SUPPLIED DATA Start Marker

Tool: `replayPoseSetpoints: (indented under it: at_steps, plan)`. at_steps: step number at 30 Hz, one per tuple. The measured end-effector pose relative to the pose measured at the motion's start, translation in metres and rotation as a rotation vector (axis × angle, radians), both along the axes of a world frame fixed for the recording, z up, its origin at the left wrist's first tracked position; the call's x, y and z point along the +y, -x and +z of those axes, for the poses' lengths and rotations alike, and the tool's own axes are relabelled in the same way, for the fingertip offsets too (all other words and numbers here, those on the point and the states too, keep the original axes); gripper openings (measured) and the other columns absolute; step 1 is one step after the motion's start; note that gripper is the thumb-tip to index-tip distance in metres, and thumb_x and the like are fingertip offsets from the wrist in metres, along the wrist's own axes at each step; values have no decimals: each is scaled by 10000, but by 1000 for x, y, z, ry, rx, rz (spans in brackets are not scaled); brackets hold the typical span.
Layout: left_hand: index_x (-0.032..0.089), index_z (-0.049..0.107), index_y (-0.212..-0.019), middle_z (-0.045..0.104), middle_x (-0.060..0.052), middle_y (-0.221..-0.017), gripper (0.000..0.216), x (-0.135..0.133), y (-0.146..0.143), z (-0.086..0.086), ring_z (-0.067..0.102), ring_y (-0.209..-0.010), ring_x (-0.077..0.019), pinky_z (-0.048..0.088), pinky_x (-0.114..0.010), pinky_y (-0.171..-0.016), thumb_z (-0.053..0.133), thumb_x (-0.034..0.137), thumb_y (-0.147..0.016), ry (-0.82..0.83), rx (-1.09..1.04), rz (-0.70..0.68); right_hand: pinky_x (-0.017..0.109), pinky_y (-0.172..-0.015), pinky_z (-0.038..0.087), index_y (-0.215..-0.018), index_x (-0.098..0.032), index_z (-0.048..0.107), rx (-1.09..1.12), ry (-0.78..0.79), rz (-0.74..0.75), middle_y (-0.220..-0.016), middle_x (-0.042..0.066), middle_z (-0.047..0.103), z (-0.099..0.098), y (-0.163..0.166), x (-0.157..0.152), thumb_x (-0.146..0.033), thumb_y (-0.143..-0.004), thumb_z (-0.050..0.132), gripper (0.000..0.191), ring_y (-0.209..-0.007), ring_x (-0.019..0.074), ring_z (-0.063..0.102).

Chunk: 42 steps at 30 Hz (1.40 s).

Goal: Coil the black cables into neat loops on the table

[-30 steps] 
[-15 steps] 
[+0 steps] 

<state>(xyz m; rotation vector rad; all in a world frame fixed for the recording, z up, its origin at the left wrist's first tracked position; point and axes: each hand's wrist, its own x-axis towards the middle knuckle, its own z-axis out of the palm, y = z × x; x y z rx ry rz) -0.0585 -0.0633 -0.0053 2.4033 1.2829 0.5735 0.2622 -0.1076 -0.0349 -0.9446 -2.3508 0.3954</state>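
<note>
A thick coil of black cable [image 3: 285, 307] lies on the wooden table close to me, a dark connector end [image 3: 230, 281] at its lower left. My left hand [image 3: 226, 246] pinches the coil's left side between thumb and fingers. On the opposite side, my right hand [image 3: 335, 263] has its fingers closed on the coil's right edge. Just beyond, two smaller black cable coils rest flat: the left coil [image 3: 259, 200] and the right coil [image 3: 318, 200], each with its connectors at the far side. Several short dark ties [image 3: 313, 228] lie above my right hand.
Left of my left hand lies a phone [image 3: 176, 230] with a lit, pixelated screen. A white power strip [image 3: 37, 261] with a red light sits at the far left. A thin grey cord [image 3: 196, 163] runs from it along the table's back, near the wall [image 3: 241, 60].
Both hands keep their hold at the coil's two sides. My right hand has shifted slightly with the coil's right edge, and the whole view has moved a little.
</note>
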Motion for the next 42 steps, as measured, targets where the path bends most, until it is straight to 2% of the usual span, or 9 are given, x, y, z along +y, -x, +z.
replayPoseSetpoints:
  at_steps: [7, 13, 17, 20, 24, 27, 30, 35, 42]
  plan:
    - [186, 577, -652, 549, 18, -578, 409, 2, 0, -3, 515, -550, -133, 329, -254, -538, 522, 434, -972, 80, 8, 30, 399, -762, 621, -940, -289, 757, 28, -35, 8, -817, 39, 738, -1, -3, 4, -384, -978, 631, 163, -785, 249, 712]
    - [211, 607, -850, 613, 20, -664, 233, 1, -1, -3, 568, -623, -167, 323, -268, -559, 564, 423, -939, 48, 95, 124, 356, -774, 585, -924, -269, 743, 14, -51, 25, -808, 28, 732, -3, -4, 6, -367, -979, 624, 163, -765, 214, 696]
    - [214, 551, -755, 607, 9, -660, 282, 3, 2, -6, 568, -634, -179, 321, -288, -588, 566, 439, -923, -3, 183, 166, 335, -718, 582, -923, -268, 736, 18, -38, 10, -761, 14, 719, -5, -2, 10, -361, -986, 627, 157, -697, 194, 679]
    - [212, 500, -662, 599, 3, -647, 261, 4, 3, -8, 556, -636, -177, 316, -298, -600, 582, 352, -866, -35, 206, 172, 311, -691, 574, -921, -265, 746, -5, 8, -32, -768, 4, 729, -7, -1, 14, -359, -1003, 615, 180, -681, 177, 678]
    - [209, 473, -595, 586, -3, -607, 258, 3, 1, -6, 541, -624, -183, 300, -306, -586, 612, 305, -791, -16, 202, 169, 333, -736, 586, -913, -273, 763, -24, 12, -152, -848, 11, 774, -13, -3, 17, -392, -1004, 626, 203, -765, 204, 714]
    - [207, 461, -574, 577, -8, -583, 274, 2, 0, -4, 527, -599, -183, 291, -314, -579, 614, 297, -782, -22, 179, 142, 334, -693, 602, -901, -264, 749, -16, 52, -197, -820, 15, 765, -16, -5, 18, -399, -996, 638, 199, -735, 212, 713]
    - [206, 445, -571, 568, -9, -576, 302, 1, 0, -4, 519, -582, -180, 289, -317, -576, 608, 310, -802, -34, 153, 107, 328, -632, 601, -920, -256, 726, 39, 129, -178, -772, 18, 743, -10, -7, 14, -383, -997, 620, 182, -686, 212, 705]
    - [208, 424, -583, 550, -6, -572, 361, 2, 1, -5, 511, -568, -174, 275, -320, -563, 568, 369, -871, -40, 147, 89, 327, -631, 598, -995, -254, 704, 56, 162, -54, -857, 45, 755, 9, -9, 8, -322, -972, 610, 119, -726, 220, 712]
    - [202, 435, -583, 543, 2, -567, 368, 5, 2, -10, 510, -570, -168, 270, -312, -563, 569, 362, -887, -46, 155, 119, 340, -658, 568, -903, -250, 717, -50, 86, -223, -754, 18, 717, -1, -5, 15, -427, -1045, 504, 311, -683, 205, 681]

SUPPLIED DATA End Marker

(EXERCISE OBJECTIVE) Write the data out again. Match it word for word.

(TASK OUTPUT)
Tool: `replayPoseSetpoints: (indented under it: at_steps, plan)`. at_steps: step number at 30 Hz, one per tuple. The measured end-effector pose relative to the pose measured at the motion's start, translation in metres and rotation as a rotation vector (axis × angle, radians), both along the axes of a world frame fixed for the recording, z up, its origin at the left wrist's first tracked position; the call's x, y and z point along the +y, -x and +z of those axes, for the poses' lengths and rotations alike, and the tool's own axes are relabelled in the same way, for the fingertip offsets too (all other words and numbers here, those on the point and the states too, keep the original axes); gripper openings (measured) and the other columns absolute; step 1 is one step after the motion's start; note that gripper is the thumb-tip to index-tip distance in metres, and thumb_x and the like are fingertip offsets from the wrist in metres, along the wrist's own axes at each step; values have no decimals: each is scaled by 10000, but by 1000 for x, y, z, ry, rx, rz (spans in brackets are not scaled); brackets hold the typical span.
Layout: left_hand: index_x (-0.032..0.089), index_z (-0.049..0.107), index_y (-0.212..-0.019), middle_z (-0.045..0.104), middle_x (-0.060..0.052), middle_y (-0.221..-0.017), gripper (0.000..0.216), x (-0.135..0.133), y (-0.146..0.143), z (-0.086..0.086), ring_z (-0.067..0.102), ring_y (-0.209..-0.010), ring_x (-0.077..0.019), pinky_z (-0.048..0.088), pinky_x (-0.114..0.010), pinky_y (-0.171..-0.016), thumb_z (-0.053..0.133), thumb_x (-0.034..0.137), thumb_y (-0.147..0.016), ry (-0.82..0.83), rx (-1.09..1.04), rz (-0.70..0.68); right_hand: pinky_x (-0.017..0.109), pinky_y (-0.172..-0.015), pinky_z (-0.038..0.087), index_y (-0.215..-0.018), index_x (-0.098..0.032), index_z (-0.048..0.107), rx (-1.09..1.12), ry (-0.78..0.79), rz (-0.74..0.75), middle_y (-0.220..-0.016), middle_x (-0.042..0.066), middle_z (-0.047..0.103), z (-0.099..0.098), y (-0.163..0.166), x (-0.157..0.152), thumb_x (-0.146..0.033), thumb_y (-0.143..-0.004), thumb_z (-0.050..0.132), gripper (0.000..0.191), ring_y (-0.209..-0.007), ring_x (-0.019..0.074), ring_z (-0.063..0.102).

Chunk: 42 steps at 30 Hz (1.40 s).

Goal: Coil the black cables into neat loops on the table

[-30 steps] 
[-15 steps] 
[+0 steps] 

<state>(xyz m; rotation vector rad; all in a world frame fixed for the recording, z up, its origin at the left wrist's first tracked position; point and axes: each hand's wrist, its own x-axis towards the middle knuckle, its own z-axis out of the palm, y = z × x; x y z rx ry rz) -0.0585 -0.0633 -0.0053 2.4033 1.2829 0.5735 0.2622 -0.1076 -0.0349 -0.9446 -2.3508 0.3954</state>
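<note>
A thick coil of black cable [image 3: 285, 307] lies on the wooden table close to me, a dark connector end [image 3: 230, 281] at its lower left. My left hand [image 3: 226, 246] pinches the coil's left side between thumb and fingers. On the opposite side, my right hand [image 3: 335, 263] has its fingers closed on the coil's right edge. Just beyond, two smaller black cable coils rest flat: the left coil [image 3: 259, 200] and the right coil [image 3: 318, 200], each with its connectors at the far side. Several short dark ties [image 3: 313, 228] lie above my right hand.
Left of my left hand lies a phone [image 3: 176, 230] with a lit, pixelated screen. A white power strip [image 3: 37, 261] with a red light sits at the far left. A thin grey cord [image 3: 196, 163] runs from it along the table's back, near the wall [image 3: 241, 60].
Both hands keep their hold at the coil's two sides. My right hand has shifted slightly with the coil's right edge, and the whole view has moved a little.
</note>
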Motion for the next 42 steps, as measured, targets where the path bends most, until it is straight to 2% of the usual span, or 9 are given, x, y, z along +y, -x, +z.
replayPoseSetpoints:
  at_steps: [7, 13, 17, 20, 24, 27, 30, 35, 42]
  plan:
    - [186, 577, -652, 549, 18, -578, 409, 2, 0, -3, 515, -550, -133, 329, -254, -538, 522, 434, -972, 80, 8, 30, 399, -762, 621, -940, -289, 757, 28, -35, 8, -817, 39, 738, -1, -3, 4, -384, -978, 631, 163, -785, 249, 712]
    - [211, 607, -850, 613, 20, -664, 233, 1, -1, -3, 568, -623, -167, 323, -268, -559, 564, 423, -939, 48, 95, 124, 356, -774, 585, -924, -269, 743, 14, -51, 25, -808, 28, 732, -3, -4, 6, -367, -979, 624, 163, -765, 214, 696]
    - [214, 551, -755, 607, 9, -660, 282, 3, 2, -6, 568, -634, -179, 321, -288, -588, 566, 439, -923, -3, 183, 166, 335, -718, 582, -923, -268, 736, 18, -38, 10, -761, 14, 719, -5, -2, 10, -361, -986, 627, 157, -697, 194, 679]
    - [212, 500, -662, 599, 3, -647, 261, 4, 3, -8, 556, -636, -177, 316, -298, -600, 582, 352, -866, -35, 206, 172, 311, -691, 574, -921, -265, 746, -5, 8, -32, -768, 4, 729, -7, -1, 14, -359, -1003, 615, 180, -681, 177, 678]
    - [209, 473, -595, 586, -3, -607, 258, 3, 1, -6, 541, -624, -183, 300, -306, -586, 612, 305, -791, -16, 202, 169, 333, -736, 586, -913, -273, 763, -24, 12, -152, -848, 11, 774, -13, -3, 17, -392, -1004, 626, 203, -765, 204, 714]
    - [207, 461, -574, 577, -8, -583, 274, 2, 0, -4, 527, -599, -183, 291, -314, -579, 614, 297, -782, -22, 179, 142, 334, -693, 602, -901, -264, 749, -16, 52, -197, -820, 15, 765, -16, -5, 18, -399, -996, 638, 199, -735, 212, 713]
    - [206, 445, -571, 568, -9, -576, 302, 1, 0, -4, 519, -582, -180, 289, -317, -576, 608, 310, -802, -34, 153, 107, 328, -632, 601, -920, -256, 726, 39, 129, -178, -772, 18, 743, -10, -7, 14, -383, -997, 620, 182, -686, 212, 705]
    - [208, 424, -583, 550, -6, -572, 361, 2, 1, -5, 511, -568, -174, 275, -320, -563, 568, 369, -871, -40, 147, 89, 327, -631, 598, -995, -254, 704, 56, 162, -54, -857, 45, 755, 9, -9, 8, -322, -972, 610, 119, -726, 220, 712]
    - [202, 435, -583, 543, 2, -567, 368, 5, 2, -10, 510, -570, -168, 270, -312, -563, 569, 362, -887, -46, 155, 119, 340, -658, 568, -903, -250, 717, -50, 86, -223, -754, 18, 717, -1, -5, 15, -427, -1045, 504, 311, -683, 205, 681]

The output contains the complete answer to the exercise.